Data Governance and Security
Companies are starting to realize the security risks of having poor data control strategies and understand that it can lead to disastrous consequences. Enterprises are required to take a hard look at the security of their Hadoop-based data lakes. “Current practices that dump raw log files with unknown and potentially sensitive information into Hadoop will be replaced by systematic data classification, encryption and obfuscation of all long-term data storage,” says Steve Wilkes, CEO of Striim.
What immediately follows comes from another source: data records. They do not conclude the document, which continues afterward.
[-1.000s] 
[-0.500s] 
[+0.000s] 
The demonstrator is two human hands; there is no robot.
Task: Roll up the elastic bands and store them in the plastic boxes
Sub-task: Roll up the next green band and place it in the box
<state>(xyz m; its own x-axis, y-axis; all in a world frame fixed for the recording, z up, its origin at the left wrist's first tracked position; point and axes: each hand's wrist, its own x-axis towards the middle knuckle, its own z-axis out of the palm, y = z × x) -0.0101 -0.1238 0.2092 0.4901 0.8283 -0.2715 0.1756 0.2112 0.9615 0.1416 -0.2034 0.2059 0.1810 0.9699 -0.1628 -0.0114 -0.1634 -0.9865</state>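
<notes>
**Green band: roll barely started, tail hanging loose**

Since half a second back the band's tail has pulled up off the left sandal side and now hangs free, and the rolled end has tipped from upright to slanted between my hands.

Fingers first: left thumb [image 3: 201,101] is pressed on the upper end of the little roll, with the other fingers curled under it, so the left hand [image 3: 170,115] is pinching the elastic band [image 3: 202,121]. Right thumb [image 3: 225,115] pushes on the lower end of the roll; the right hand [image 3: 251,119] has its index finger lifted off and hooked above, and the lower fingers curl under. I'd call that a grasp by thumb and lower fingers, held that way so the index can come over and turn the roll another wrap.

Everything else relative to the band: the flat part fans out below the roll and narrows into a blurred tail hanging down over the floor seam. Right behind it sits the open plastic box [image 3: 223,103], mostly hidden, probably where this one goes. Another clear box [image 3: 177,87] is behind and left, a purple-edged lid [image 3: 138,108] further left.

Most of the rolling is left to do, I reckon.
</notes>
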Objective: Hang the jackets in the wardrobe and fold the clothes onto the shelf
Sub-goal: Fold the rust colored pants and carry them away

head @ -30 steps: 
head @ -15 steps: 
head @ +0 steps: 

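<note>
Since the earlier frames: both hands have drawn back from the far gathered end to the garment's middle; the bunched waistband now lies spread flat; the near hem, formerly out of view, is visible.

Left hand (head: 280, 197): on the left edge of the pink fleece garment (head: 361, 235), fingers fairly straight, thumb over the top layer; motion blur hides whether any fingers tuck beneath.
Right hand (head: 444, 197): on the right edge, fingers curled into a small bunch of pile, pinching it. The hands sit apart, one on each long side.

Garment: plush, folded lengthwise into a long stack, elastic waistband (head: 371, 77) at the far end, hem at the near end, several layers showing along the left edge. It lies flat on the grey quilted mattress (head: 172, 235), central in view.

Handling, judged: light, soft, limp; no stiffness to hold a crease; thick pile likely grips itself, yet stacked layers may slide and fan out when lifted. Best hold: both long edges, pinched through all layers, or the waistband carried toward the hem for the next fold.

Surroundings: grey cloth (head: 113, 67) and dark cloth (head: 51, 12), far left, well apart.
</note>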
Influence of Self Service Data Prep
Making Hadoop data accessible has been one of the biggest challenges of business users. The emergence of self-service analytics platform has eased this issue. Business users further want to reduce the time and the complexity needed to prepare data for analysis which is especially important when dealing with a variety of data formats. Self-service data prep tools allow data to be prepped at the source and makes the data accessible in the form of snapshots for quick and easy exploration. Tools like Alteryx, Trifacta and Paxata are lowering the barriers of entry for late Hadoop adopters.
Emergence of Data Fabrics
The motion of big data is said to be fluid. Products like Flume and Cascading helps in the flow of data streams into data reservoirs. But in the coming years, big data can be considered in other terms, such as fabrics. The data fabrics notion stands to unify significant aspects of data management, security and self-service in Hadoop and other big data platforms. Enterprises of all types and sizes are said to be embracing big data, but the gap between business expectations and the challenges of supporting big data technology, such as Hadoop has become the primary motivation to innovate with big data fabric. “The collection of technologies enables enterprise architects to integrate, secure, and govern various data sources through automation, simplification, and self-services capabilities.” says Noel Yuhanna, analyst, Forrester.